Phra Ram Ratchaniwet (พระรามราชนิเวศน์), also commonly known as Ban Puen Palace (พระราชวังบ้านปืน), is a former royal palace in Thailand's Phetchaburi Province. It now serves as a museum, operated by the Royal Thai Army.

==History==
The palace was commissioned in 1910 by King Chulalongkorn, in order to serve as an alternative country residence to the royal palace of Phra Nakhon Khiri, whose hilltop location was becoming inconvenient. Construction commenced in 1910, but Chulalongkorn died the same year, before its completion. The palace was completed in 1916 in the reign of his successor, King Vajiravudh, who named it Phra Ram Ratchaniwet. It is also commonly known as Ban Puen after the village it is located in.

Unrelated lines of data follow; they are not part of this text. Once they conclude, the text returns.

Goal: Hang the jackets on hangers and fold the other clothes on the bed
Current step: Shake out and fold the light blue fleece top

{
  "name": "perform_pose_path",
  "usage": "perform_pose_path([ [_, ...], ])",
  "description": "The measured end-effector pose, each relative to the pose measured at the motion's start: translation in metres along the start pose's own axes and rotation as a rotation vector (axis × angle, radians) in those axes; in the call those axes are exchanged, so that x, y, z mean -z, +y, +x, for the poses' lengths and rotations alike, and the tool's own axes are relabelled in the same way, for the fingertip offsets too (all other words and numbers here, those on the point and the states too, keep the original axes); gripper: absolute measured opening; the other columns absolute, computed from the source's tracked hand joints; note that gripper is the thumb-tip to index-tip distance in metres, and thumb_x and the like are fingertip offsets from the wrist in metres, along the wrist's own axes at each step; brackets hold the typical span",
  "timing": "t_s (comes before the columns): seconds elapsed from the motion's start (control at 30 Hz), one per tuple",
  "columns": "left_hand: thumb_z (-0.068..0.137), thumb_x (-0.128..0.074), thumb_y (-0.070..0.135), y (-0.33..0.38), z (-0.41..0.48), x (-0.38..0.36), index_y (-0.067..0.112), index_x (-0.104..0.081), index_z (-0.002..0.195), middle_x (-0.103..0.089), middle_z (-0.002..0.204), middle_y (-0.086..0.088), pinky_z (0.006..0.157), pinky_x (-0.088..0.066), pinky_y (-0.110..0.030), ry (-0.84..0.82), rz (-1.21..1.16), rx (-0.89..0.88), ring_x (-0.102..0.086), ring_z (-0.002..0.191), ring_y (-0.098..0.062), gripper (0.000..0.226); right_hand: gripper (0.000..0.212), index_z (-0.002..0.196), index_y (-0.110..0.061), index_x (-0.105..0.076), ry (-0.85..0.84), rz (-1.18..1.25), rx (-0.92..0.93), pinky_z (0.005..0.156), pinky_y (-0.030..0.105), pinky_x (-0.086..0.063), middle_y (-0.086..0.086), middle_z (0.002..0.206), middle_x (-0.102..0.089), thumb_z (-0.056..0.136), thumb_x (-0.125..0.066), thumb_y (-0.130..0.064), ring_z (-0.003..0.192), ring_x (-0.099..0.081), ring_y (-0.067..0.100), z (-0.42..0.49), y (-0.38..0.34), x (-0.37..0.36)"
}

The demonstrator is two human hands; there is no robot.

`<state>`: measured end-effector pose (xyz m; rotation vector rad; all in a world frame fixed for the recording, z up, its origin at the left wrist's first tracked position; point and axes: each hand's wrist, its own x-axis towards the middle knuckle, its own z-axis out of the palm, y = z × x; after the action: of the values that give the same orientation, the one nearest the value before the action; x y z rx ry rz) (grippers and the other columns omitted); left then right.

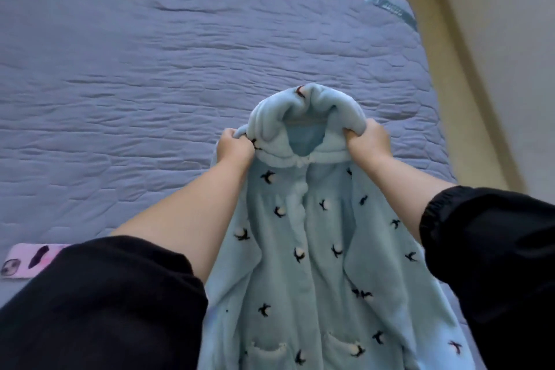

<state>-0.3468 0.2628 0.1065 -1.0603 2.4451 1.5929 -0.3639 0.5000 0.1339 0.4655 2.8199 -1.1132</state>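
A light blue fleece jacket (312,249) with small black bird marks, a hood and two front pockets hangs in front of me over the bed (150,75). My left hand (235,149) grips its left shoulder beside the hood. My right hand (369,143) grips the right shoulder at the collar. Both fists are closed in the fabric and hold the jacket up with its front toward me. A pale bar, perhaps a hanger, shows inside the neck opening; I cannot tell for sure.
The bed has a wrinkled blue-violet quilted cover. A pink phone (28,261) lies on it at the near left. Beige floor (468,48) runs along the bed's far and right sides, with a white wall (510,39) at the right.
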Motion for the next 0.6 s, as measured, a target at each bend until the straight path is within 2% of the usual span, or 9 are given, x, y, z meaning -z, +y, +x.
perform_pose_path([
  [0.07, 0.093, -0.047, 0.020, 0.022, 0.009, -0.002, 0.017, -0.051, 0.103, -0.053, 0.089, 0.001, 0.066, -0.042, -0.019, -0.052, -0.099, -0.066, -0.053, 0.085, -0.017, 0.011, 0.031, 0.113, -0.007, -0.056, 0.046, 0.036, 0.030, 0.069, 0.026, -0.032, 0.013, 0.106, -0.063, 0.091, -0.057, -0.028, 0.103, -0.058, 0.033, 0.019, -0.015, 0.003],
  [0.1, 0.094, -0.049, 0.022, 0.030, 0.010, -0.002, 0.017, -0.048, 0.121, -0.054, 0.097, 0.004, 0.066, -0.041, -0.014, -0.116, -0.142, -0.086, -0.052, 0.085, -0.010, 0.027, 0.038, 0.119, -0.008, -0.050, 0.033, 0.041, 0.045, 0.069, 0.025, -0.032, 0.011, 0.109, -0.060, 0.089, -0.060, -0.030, 0.106, -0.057, 0.031, 0.027, -0.019, 0.003],
  [0.17, 0.094, -0.054, 0.027, 0.028, 0.010, -0.001, 0.027, -0.012, 0.151, -0.044, 0.128, 0.007, 0.087, -0.043, -0.022, -0.280, -0.190, -0.061, -0.050, 0.105, -0.009, 0.070, 0.069, 0.141, -0.009, -0.030, -0.050, -0.011, 0.052, 0.084, 0.024, -0.036, 0.011, 0.137, -0.044, 0.087, -0.064, -0.036, 0.126, -0.045, 0.028, 0.035, -0.019, -0.001],
  [0.2, 0.094, -0.055, 0.026, 0.018, 0.006, 0.000, 0.033, 0.006, 0.152, -0.036, 0.139, 0.010, 0.093, -0.041, -0.030, -0.345, -0.180, -0.018, -0.047, 0.116, -0.012, 0.084, 0.083, 0.149, -0.011, -0.015, -0.097, -0.057, 0.027, 0.101, 0.029, -0.034, 0.011, 0.153, -0.026, 0.088, -0.063, -0.039, 0.138, -0.033, 0.027, 0.033, -0.013, -0.007],
  [0.27, 0.094, -0.053, 0.019, -0.021, -0.007, 0.001, 0.037, 0.017, 0.149, -0.029, 0.149, 0.010, 0.089, -0.041, -0.032, -0.394, -0.119, 0.047, -0.048, 0.121, -0.016, 0.090, 0.088, 0.153, -0.016, 0.002, -0.165, -0.109, -0.031, 0.113, 0.039, -0.023, 0.007, 0.161, 0.002, 0.092, -0.057, -0.038, 0.146, -0.015, 0.025, 0.018, 0.010, -0.024],
  [0.33, 0.094, -0.050, 0.013, -0.070, -0.028, 0.004, 0.031, 0.007, 0.152, -0.039, 0.139, 0.001, 0.077, -0.040, -0.028, -0.347, -0.011, 0.129, -0.052, 0.102, -0.014, 0.084, 0.083, 0.154, -0.015, 0.003, -0.259, -0.161, -0.051, 0.113, 0.038, -0.023, 0.005, 0.162, 0.006, 0.095, -0.052, -0.034, 0.146, -0.014, 0.024, -0.012, 0.041, -0.048],
  [0.37, 0.093, -0.050, 0.010, -0.096, -0.039, 0.008, 0.026, -0.004, 0.153, -0.043, 0.138, -0.006, 0.077, -0.037, -0.027, -0.300, 0.055, 0.163, -0.049, 0.099, -0.014, 0.077, 0.079, 0.154, -0.014, -0.001, -0.330, -0.203, -0.045, 0.111, 0.038, -0.025, 0.004, 0.162, 0.003, 0.095, -0.051, -0.033, 0.145, -0.018, 0.024, -0.031, 0.056, -0.063],
  [0.47, 0.092, -0.053, 0.008, -0.175, -0.068, 0.027, 0.010, -0.033, 0.144, -0.047, 0.139, -0.018, 0.092, -0.039, -0.029, -0.231, 0.243, 0.260, -0.050, 0.119, -0.028, 0.056, 0.065, 0.148, -0.011, -0.019, -0.567, -0.254, 0.003, 0.107, 0.039, -0.035, 0.005, 0.155, -0.019, 0.095, -0.052, -0.030, 0.137, -0.031, 0.027, -0.095, 0.095, -0.108],
  [0.6, 0.086, -0.054, 0.010, -0.255, -0.099, 0.053, 0.010, -0.032, 0.145, -0.035, 0.145, -0.021, 0.106, -0.035, -0.040, -0.141, 0.543, 0.424, -0.039, 0.130, -0.036, 0.062, 0.067, 0.149, -0.011, -0.020, -0.855, -0.274, -0.009, 0.112, 0.031, -0.023, 0.005, 0.155, -0.024, 0.095, -0.053, -0.032, 0.141, -0.027, 0.022, -0.179, 0.133, -0.161],
])
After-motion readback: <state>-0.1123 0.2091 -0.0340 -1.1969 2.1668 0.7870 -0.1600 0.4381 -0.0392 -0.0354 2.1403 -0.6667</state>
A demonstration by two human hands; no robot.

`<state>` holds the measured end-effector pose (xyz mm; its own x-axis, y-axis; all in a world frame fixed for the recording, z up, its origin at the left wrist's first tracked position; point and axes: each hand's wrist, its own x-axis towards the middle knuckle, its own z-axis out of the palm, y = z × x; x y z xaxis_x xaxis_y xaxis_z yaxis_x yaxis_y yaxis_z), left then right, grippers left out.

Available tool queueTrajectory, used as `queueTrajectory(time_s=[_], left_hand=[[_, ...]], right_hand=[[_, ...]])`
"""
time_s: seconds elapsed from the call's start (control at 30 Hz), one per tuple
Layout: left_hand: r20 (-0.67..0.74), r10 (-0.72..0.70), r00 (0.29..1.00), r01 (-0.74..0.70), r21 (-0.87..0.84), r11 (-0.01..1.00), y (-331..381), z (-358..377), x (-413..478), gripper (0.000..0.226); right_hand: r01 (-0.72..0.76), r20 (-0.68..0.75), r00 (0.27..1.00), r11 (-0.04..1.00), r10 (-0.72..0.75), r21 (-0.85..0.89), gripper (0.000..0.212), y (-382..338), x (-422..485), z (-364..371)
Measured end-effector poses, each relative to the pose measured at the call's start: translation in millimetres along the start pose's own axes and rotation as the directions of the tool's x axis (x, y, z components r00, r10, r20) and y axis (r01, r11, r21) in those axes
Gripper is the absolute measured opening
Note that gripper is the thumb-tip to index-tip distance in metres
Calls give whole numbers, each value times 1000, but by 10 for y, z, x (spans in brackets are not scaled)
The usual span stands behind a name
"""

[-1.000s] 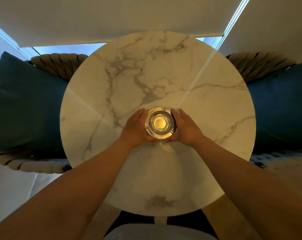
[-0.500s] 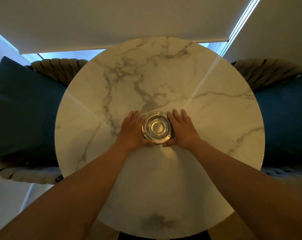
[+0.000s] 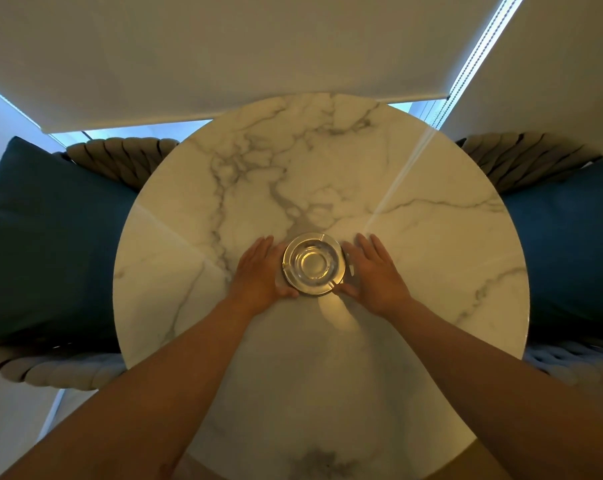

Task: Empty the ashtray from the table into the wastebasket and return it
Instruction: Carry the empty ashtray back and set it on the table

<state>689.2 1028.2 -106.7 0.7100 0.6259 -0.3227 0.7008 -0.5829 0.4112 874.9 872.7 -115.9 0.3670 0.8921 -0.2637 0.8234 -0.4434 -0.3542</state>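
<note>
A round clear glass ashtray (image 3: 313, 264) stands on the white marble table (image 3: 414, 258), near its middle, and looks empty. My left hand (image 3: 258, 271) lies flat on the table against the ashtray's left rim, fingers straight and pointing away from me. On the other side, my right hand (image 3: 376, 271) also lies flat; a thin gap shows between its fingers and the rim, and its thumb rests near the front edge. Neither hand curls around the glass. No wastebasket is in view.
Two woven armchairs flank the round table, each with a dark teal cushion: one on the left (image 3: 50, 244), one on the right (image 3: 570, 244). A lowered roller blind (image 3: 258, 46) hangs beyond the table's far edge, its bead chain (image 3: 473, 53) at the right.
Both hands held the ashtray a second ago. It now rests on the table, the fingers have straightened and spread flat, and the right hand has drawn slightly off the rim.
</note>
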Motion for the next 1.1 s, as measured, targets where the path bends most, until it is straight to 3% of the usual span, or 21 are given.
queueTrajectory(time_s=[0.5, 0.83, 1.0, 1.1], left_hand=[[11, 7, 1000, -6, -21, 1000, 111, 5, 109, 107], [-13, 8, 1000, -8, -19, 1000, 85, 23, 90, 104], [-113, -5, 994, 0, -48, 999, 56, 20, 40, 105], [-79, 7, 997, -9, -29, 1000, 85, 18, 57, 108]], right_hand=[[-11, -18, 1000, 999, 11, 32, 102, 76, 26, -3], [6, -53, 999, 1000, -6, 0, 87, 96, 69, 11], [29, -88, 996, 999, -30, -12, 71, 102, 70, -5], [33, -76, 997, 999, -35, -30, 73, 96, 67, 2]])
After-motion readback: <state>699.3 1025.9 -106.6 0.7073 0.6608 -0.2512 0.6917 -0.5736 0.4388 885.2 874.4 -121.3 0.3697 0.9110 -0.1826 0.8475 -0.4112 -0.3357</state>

The palace, designed by the German architect Karl Döhring, is a two-storey building in Jugendstil or German Art Nouveau style. It has rectangular floor plan with a high mansard roof. The front façade features a large fractable, and a domed circular hall is attached to the right wing. A central courtyard, said to have housed the first badminton court in Thailand, today features a fountain.

The palace now serves as a museum, operated by the 15th Military Circle of the Royal Thai Army, which now owns the palace and the surrounding grounds. The building is a registered ancient monument, and received the ASA Architectural Conservation Award in 2000.